Let’s assume that the top secret documents leaked about the NSA’s data mining activity are genuine. The leaders of the social networks and technology companies named as being part of the programme have all denied that the intelligence agency has a secret feed from their servers. Chief executives of any brand which relies on the internet - which is pretty much all of them - will need to consider their own response.
That won’t be easy, given the smoke and mirrors which have to surround the activities of such an organisation. But that is not an excuse for ignoring the issue and hoping it will go away.
For Google, Microsoft, Apple, Facebook et al, the revelations are said to have come as a surprise. That could be true, or it could be that they are required to feign ignorance. As it is, they are not even allowed to reveal when a request to hand over data under FISA rules arrives via the front door. So any back door data syphon would be even more cloaked in deniability and limited numbers of people who really know what is going on.
As a brand apparently sitting outside of this set-up, there might seem to be no reason to respond to concerns about Prism at all. So here are three reasons why you need to do something, rather than nothing.
1 - To the consumer, Prism means all data is being secretly collected.
Forget nuance. Forget official denials. A story like this translates into one simple message for the consumer - “they’ve got my data”. Blowback from this is highly likely to occur, some of which may be visible, but could just be in the form of a subtle change in behaviour.
A customer transacting with you online will probably not think twice before registering to make a purchase. That does not mean your privacy notice should not be strongly emphasised at this point, just to provide reassurance (if possible). If it helps to ensure an extra 1 per cent complete that purchase, it is worthwhile.
In the browsing, research, consideration and comparison phases before that, anything you can say to help build trust is vital. Consumers will be feeling a little jittery right now if they believe their data is being collected and they may be tracked. Got a good message about how you protect them or respect their privacy? Now is the time to shout it out loud.
(This should be done in good faith, by the way, even if it is actually not possible to guarantee data is secure, as points 2 and 3 note below.)
2 - You can’t protect the customer journey online.
Most customer journeys begin with search and an increasing number involve a mobile phase. Given the scope of Prism, that data is available to the NSA whether you like it or not. You can aim to minimise the amount of time a prospect or customer spends outside of your own digital estate, however, by encouraging as much direct participation with your brand’s own website as soon in the journey as possible (but apps will still leave them exposed).
3 - Your data centres may be more accessible than you think.
Many companies no longer own the infrastructure on which they rely for data processing, customer data management and analytics. These capital-intensive resources might have been outsourced, in which case the question of access is already at one remove. The Prism leaks came via a worker for a business handling the NSA’s own data processing as an outsourcer and many of the major service providers have similar engagements with the US government. Once your data enters their realm, can you really know that it is sealed airtight?

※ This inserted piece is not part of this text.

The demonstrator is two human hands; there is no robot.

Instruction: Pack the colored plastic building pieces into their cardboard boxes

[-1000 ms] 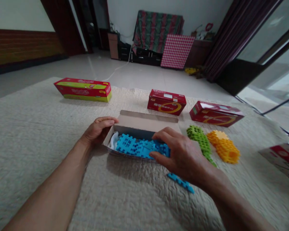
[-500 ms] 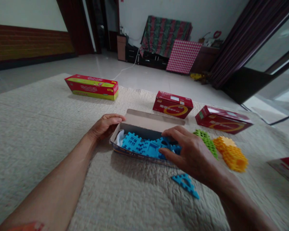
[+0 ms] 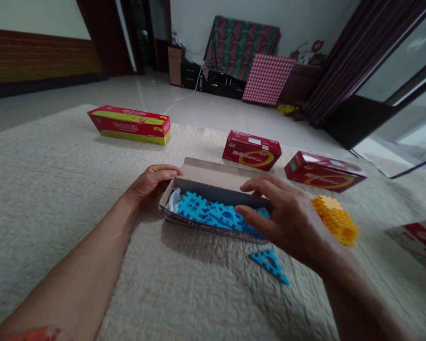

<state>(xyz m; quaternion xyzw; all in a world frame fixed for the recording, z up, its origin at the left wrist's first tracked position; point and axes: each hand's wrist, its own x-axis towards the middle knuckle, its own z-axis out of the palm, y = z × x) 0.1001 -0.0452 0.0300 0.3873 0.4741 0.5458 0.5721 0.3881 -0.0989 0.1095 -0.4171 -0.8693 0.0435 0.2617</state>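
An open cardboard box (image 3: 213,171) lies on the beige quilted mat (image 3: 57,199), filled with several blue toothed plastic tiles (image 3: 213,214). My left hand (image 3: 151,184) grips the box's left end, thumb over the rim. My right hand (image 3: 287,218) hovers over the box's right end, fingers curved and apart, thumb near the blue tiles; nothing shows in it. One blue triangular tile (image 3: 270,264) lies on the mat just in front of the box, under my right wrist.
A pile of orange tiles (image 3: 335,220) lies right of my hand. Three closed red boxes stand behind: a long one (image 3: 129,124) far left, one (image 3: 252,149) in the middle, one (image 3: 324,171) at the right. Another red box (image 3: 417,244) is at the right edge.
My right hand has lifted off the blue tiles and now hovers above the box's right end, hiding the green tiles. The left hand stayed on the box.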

If you are using cloud services, then you need to assume that the NSA can take your data whenever it wants. Most data centres supporting the cloud are US-based and the demands of FISA and the Patriot Act make it virtually impossible to resist a request for information. Since Prism is specifically focused on overseas targets, European customer data is a prime target.

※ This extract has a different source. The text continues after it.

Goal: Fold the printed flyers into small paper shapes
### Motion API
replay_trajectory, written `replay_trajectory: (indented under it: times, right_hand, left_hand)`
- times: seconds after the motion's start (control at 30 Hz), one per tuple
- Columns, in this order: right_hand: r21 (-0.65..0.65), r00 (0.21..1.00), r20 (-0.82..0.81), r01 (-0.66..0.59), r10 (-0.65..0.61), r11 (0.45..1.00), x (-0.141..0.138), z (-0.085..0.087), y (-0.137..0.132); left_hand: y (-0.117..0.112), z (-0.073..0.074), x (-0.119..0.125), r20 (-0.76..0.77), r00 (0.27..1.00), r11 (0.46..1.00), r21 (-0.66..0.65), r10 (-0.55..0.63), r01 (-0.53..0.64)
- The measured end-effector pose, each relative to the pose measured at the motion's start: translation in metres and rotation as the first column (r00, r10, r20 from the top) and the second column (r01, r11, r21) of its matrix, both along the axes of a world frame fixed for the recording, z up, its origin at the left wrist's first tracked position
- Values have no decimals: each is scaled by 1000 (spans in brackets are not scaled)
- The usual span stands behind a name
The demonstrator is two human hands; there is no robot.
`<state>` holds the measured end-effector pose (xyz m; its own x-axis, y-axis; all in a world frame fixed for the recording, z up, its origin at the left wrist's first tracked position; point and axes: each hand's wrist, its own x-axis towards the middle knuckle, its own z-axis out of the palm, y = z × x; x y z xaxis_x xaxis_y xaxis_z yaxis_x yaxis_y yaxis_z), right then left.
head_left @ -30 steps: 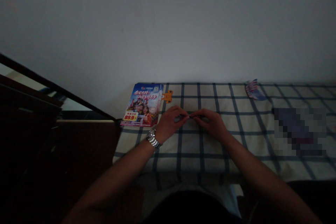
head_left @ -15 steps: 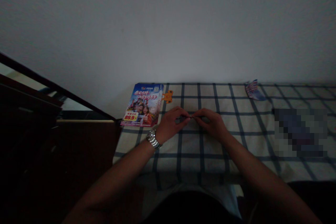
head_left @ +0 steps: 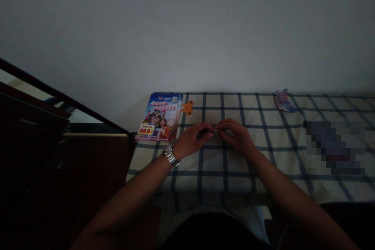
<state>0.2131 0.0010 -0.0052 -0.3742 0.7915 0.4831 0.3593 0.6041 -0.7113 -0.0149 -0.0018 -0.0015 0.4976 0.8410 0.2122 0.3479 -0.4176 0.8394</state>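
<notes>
I see, from far away, the left hand [head_left: 191,139] and the right hand [head_left: 236,136] pinching a tiny item [head_left: 215,130], too small to recognise, above the checked cloth [head_left: 212,162].

On the white, blue-checked cloth [head_left: 187,179], at its left end, lies the stack of blue printed paper flyers [head_left: 159,115], with the flat orange bear-shaped piece [head_left: 187,108] at its right edge. Nearer to you, one small unclear thing [head_left: 216,130] is between your bare left hand [head_left: 191,139] and bare right hand [head_left: 237,137]. Behind, farther right, lies the crumpled blue-and-red paper [head_left: 284,101].
</notes>
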Motion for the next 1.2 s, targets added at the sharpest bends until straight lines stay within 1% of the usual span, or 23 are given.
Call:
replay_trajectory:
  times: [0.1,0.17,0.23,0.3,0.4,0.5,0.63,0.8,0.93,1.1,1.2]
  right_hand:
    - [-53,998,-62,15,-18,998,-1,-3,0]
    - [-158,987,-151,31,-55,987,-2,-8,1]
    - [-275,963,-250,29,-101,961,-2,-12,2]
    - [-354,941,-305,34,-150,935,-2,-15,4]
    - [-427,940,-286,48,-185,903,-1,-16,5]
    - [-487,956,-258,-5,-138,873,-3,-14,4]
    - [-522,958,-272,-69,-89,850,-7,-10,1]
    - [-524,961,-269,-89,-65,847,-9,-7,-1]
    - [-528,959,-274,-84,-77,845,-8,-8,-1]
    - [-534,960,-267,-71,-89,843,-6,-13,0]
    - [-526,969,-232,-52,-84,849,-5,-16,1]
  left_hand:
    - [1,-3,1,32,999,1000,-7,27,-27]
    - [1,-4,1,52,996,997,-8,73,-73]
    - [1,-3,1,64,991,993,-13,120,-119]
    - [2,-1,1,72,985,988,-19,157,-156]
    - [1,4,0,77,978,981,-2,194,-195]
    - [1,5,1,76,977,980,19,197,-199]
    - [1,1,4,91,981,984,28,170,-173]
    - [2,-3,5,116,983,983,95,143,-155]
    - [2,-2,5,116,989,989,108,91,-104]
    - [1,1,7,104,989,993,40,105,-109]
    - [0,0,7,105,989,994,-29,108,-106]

It may even be that the supporting technology has other potential back doors. A report by UK MPs recently raised concerns that the Chinese technology manufacturer Huawei, widely used by telephone networks in this country, may offer a backdoor to Chinese government hackers, something the company strongly denies. The US will not allow its products to be used for critical infrastructure, by contrast.

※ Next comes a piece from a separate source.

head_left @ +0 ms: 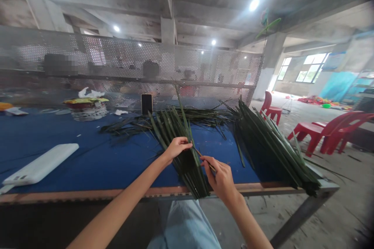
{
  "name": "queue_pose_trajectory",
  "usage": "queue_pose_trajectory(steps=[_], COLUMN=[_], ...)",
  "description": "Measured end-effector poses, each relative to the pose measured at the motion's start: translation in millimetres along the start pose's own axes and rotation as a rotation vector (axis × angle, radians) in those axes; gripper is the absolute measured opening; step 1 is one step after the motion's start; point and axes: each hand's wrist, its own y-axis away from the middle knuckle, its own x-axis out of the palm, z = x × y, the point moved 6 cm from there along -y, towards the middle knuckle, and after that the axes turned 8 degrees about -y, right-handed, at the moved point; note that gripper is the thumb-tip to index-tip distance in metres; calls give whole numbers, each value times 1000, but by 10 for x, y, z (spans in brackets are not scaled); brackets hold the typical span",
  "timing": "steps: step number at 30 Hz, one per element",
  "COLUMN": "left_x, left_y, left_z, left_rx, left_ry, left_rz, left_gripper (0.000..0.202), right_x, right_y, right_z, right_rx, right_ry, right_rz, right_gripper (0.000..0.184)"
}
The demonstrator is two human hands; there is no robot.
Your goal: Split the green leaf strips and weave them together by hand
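1. We list one leaf bundle (187, 167) of long green palm leaves, lying across the near table edge.
2. We record the left hand (177, 148) curled over the bundle, fingers closed around its edge.
3. We record the right hand (219, 179) pinched narrow on a thin stick (206, 159), its tip at the bundle.
4. Still out of hand: one large leaf pile (271, 151) at the table's right end, and loose leaves (187, 118) spread behind the bundle.
5. On the blue table cover (87, 163): one woven basket (89, 113), topped with yellow and red material and tissue; anything deeper, we cannot tell. Also one upright phone (146, 104).
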Motion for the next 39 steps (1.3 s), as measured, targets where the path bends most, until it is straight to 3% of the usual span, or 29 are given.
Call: queue_pose_trajectory(steps=[8, 16, 28, 39], left_x=[1, 8, 18, 30], left_y=[4, -50, 33, 16], left_z=[-11, 101, -42, 0], left_rx=[13, 16, 7, 3], left_ry=[-26, 4, -21, -6], left_rz=[-1, -10, -27, -27], left_gripper=[22, 22, 20, 20], right_x=[18, 124, 79, 104], right_y=[-9, -75, -54, -46], right_z=[62, 248, 108, 102], right_rx=[-61, -173, 12, 59], right_ry=[78, 315, 129, 128], right_rz=[20, 112, 74, 71], right_gripper=[22, 20, 21, 18])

National security trumps just about everything, often including fundamental human rights, in our paranoid and vulnerable world. That is regrettable, but it is also just the way things are right now. While the big players in this issue try to get to the bottom of whether they have been opened up by the intelligence services, your brand needs to do whatever it can to reassure customers and prospects that you do the right thing, whenever you can.
You can’t promise they will not be spied on. You can make it clear your only interest is in building a good brand relationship.